Work order -
From the data below, please reproduce exactly everything from the line that contains "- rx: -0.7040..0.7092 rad" down to the line that contains "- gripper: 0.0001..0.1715", with both ends included.

Dataset section -
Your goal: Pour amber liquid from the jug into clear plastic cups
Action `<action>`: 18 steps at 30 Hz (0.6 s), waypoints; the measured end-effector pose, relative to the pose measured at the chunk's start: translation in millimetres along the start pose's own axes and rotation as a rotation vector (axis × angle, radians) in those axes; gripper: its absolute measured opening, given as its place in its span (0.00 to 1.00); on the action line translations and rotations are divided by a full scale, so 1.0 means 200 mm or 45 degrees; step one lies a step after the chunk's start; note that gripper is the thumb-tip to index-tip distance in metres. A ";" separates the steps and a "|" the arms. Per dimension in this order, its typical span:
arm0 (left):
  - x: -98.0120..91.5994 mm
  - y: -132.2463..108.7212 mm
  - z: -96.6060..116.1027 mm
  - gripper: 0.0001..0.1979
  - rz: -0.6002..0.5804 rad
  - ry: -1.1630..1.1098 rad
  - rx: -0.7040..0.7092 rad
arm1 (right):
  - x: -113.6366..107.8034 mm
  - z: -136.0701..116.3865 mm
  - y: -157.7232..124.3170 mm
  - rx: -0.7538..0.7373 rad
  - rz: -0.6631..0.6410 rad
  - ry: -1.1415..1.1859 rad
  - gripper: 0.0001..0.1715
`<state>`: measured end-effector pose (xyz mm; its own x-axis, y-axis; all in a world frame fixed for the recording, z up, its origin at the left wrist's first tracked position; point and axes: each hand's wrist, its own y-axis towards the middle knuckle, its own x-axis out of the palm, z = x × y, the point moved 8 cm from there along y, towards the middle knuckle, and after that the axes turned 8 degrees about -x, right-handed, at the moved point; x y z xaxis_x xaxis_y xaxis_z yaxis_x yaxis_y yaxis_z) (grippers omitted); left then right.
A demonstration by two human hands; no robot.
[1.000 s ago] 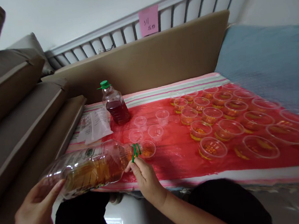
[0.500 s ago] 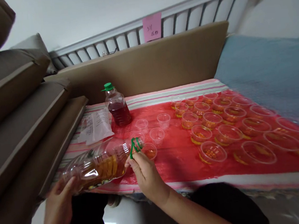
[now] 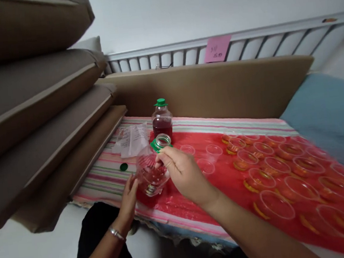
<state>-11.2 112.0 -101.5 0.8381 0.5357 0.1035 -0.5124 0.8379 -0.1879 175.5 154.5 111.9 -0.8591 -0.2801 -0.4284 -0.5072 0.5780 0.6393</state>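
A clear plastic bottle (image 3: 151, 171) with an open mouth and green neck handle stands nearly upright at the front of the red sheet. My right hand (image 3: 183, 170) is closed on its green handle. At the bottle's left side, my left hand (image 3: 130, 196) has its fingers apart, close to or touching the wall; exact contact is unclear. Behind stands a bottle of dark red liquid (image 3: 162, 126) with a green cap. Several clear cups, among them one cup (image 3: 214, 150), are right of the bottle. A loose green cap (image 3: 123, 166) lies on the striped cloth.
Many cups with yellow-orange contents (image 3: 258, 178) cover the right of the red sheet (image 3: 223, 193). Stacked brown cushions (image 3: 47, 129) rise at the left. Papers in a plastic bag (image 3: 134, 140) lie behind the loose cap. A brown panel (image 3: 210, 88) stands along the back.
The clear bottle has gone from tilted over a cup to nearly upright. My left hand has left its base and its fingers have spread. The view has shifted left.
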 end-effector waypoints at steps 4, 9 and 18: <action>-0.06 -0.05 0.20 0.33 0.070 0.090 0.187 | 0.13 -0.04 0.00 -0.092 -0.055 -0.125 0.16; 0.15 -0.17 0.63 0.48 -0.118 0.650 0.886 | 0.21 -0.13 0.03 -0.206 -0.078 -0.228 0.12; 0.25 -0.05 0.64 0.48 -0.080 0.888 0.995 | -0.16 0.37 -0.64 0.388 0.055 -0.811 0.14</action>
<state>10.6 144.1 30.1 0.6622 0.5181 -0.5413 -0.2344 0.8294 0.5071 272.2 145.3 -3.2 -0.6236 0.1974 -0.7564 -0.3514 0.7935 0.4969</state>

Written answer -
  - rx: -0.7040..0.7092 rad
arm1 (right):
  - x: -113.6366..107.8034 mm
  - z: -136.0701..116.3865 mm
  - y: -157.7232..124.3170 mm
  - rx: -0.7538..0.7373 rad
  - rz: -0.6631..0.6410 rad
  - ry: -1.1415..1.1859 rad
  - gripper: 0.0001..0.1715

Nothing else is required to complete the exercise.